[Task brief]:
State how many lines in the listing below contain the word "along", and write nothing else.

+ + + +

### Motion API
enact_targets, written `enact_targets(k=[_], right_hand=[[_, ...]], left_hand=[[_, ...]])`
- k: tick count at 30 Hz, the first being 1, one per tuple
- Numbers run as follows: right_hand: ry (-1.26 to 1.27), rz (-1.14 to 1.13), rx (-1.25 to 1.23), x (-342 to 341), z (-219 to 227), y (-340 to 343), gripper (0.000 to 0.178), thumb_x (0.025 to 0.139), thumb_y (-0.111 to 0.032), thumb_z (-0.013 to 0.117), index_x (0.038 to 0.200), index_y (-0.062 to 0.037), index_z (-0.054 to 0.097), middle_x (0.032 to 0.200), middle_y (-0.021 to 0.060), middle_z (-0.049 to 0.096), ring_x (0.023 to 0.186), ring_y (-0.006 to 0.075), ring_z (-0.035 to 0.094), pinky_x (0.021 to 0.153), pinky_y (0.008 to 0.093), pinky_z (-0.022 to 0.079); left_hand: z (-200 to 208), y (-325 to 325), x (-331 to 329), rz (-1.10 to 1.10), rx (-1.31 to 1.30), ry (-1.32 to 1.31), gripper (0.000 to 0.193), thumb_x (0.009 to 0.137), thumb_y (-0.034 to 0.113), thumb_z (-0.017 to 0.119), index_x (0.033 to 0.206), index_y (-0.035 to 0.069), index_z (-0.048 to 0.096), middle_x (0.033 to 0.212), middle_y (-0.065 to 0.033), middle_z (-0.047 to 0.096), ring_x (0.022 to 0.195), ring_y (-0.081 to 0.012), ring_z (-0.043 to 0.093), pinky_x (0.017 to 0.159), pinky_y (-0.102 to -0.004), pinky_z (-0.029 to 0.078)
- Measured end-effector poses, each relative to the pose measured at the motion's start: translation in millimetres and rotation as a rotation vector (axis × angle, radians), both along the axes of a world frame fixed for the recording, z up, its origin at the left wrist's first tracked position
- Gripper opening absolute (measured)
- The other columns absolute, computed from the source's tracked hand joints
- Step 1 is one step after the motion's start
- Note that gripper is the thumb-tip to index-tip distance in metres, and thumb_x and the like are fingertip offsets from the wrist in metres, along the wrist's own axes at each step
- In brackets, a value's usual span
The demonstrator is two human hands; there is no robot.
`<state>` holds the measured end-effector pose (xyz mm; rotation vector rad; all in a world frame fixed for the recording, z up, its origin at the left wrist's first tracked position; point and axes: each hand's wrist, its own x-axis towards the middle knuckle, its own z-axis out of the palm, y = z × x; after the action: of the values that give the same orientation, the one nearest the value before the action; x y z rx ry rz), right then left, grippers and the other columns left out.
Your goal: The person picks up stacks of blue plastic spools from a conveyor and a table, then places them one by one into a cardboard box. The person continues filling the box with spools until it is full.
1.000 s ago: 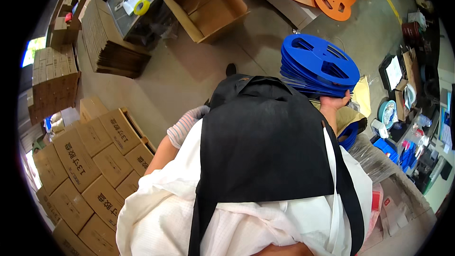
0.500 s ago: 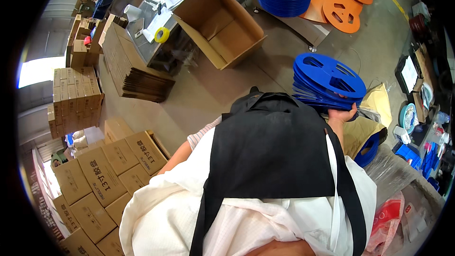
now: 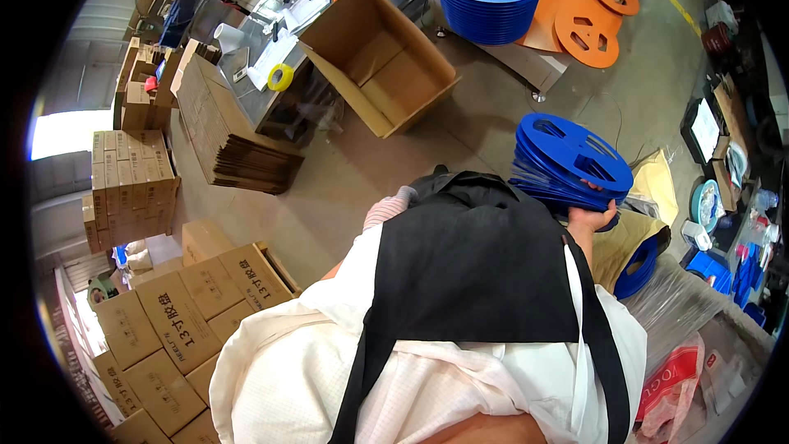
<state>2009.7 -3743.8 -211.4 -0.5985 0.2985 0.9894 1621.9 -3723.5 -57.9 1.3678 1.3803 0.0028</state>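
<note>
At the right, my right hand [image 3: 592, 219] is closed on a stack of blue plastic reels [image 3: 567, 148], gripping from below at its near right edge. The stack leans, and its discs fan apart on the left side. Some fingertips show near the top disc's edge. My left hand [image 3: 389, 209], in a pink-and-white striped glove, is at the left edge of my black apron [image 3: 477, 267]. Its fingers are mostly hidden behind the cloth, so what it touches cannot be told.
An open cardboard box [image 3: 382, 66] stands ahead, beside flattened cartons [image 3: 234, 127] and a table [image 3: 271, 99] with yellow tape. Another blue reel stack [image 3: 489, 8] and orange discs [image 3: 588, 33] are beyond. Sealed cartons [image 3: 177, 325] pile up at left; a tan sack [image 3: 629, 242] lies at right.
My left hand has moved forward and inward to the apron's edge. The held reels sit slightly lower in view and tilt more, with my right hand still on them.
</note>
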Motion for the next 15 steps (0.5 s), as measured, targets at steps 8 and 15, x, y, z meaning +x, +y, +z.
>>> enact_targets(k=[8,15], right_hand=[[0.014,0.032,0.019,-2,-6,-1,0.036,0.082,-0.038,0.037,0.084,-0.0038,0.050,0.082,0.0111,0.053,0.079,0.0266,0.052,0.084,0.0466,0.043],[-0.034,0.036,-0.020,-5,-6,2,0.034,0.082,-0.038,0.039,0.087,-0.0061,0.051,0.083,0.0091,0.053,0.080,0.0253,0.052,0.084,0.0458,0.043]], left_hand=[[4,0,-1,0.028,-0.002,-0.054,0.034,0.081,0.018,0.068,0.111,0.005,0.060,0.104,-0.0070,0.061,0.098,-0.0158,0.055,0.087,-0.0295,0.044],[13,-12,-38,0.228,-0.168,-0.435,0.036,0.080,0.019,0.069,0.113,0.006,0.060,0.106,-0.0071,0.061,0.100,-0.0164,0.055,0.089,-0.0297,0.044]])
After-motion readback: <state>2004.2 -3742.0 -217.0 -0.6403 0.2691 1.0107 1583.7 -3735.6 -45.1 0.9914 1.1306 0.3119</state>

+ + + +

[Result of this task]:
2